Le dio una de sus tarjetas falsas. Ella no se molestó en cogerla.

—Probablemente esté en Sing Sing.

—¿Es allí donde suelen acabar sus antiguas alumnas, señora Hutch?

—En los últimos años, señor Sabelotodo —cogió una regla, la desplazó por la mesa de izquierda a derecha—, quinientas treinta y seis jovencitas han salido de esta institución, y ahora todas se hallan bien colocadas, todas y cada una de ellas.

—Eso es admirable.

—Yo también lo pienso. Estamos muy orgullosos de nuestro record. Una de nuestras antiguas alumnas, como usted las llama, está ahora en el gobierno, de secretaria particular del gobernador de Nueva Jersey. Otra es supervisora de teléfonos Bell, a cargo de cien centralitas.

—¿Y Joanna Eris?

—Joanna Eris —cogió un lápiz y lo movió— fue uno de nuestros raros casos de estudiantes que abandonan. Se marchó de aquí con dieciocho años. ¡Y menudo alivio!

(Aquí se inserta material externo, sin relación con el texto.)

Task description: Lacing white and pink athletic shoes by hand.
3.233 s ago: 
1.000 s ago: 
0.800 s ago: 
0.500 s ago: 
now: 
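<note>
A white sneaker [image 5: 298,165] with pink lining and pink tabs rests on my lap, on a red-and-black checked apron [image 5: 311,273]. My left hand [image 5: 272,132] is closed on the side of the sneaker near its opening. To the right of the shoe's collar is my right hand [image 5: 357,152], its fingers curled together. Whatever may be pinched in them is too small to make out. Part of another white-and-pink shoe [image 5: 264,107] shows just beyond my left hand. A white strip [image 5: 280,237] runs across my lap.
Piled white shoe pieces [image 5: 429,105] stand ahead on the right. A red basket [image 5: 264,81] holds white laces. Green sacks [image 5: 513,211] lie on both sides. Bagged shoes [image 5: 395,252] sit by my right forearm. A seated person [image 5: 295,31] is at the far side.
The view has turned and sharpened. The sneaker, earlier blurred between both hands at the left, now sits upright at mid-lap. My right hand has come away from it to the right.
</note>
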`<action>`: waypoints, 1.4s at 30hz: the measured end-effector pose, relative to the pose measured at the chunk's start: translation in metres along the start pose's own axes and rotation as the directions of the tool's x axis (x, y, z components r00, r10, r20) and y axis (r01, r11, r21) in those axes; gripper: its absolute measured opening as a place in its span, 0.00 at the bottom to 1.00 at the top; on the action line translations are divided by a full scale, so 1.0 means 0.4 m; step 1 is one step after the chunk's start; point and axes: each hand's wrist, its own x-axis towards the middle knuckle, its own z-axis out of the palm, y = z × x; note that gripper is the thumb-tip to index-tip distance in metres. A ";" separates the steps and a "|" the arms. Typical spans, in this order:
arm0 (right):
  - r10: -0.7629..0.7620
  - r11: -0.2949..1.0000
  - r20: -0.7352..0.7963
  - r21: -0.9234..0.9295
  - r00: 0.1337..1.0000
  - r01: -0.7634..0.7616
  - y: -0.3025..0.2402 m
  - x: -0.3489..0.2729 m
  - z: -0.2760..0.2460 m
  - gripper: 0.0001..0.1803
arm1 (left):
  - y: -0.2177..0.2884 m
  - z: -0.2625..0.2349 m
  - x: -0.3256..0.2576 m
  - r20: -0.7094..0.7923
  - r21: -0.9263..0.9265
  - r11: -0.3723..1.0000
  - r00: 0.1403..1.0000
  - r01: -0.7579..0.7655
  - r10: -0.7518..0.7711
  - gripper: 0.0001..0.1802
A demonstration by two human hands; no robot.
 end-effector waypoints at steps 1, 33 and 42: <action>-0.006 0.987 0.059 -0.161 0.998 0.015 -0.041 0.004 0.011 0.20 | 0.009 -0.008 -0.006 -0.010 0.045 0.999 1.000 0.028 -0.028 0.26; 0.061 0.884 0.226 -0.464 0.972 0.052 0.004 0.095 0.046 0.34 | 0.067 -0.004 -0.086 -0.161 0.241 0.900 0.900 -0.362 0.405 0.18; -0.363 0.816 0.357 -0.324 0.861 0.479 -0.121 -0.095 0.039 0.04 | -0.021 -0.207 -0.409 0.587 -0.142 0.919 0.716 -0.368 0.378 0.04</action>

—¿No le gustaba, señora Hutch?

—Era una lianta y una ladronzuela. Insubordinada, viciosa. Una malhablada, una pequeña inadaptada de ojos gatunos.

—¿Y adonde fue cuando se marchó?

—A Trenton. Trabajó durante dos meses en la General Motors. Luego fue despedida. El jefe de personal me llamó un día y me dijo: «Lo siento, señora Hutch, simplemente no se puede quedar aquí». Y me preguntó si era retrasada.

—¿Y qué le contestó?

—Le contesté que el asunto no era de mi incumbencia. —Volvió a desplazar la regla de derecha a izquierda—. Luego fue a Nueva York, y fue detenida por hurto. —Su falsa cabeza de abuela se hundió aún más en su cuello seboso, y lo miró con ojos entrecerrados—. ¿Se trata, en realidad, de un seguro? —preguntó.

Se quedó completamente sorprendido.

—No comprendo, señora Hutch…

—¿No estará —le sonrió tristemente— pescando, por casualidad?

—¿Pescando?

—Intentando poner un pleito a la casa después de estos años. —Él se rió rotundamente—. Ella me dijo que un día me demandaría. Y no me extrañaría nada de su parte. Pequeña fresca descarada.

Él no tenía ni idea de lo que le estaba diciendo. Esperó.

—Fue culpa suya. Como cuando ocurrió aquello de la electricidad. Casi se electrocutó jugando con los plomos. Fundió las luces de todo Mercerville. O como cuando trabajó en la cocina. Una vez se dejó el gas encendido toda la noche. Nos podía haber matado a todas.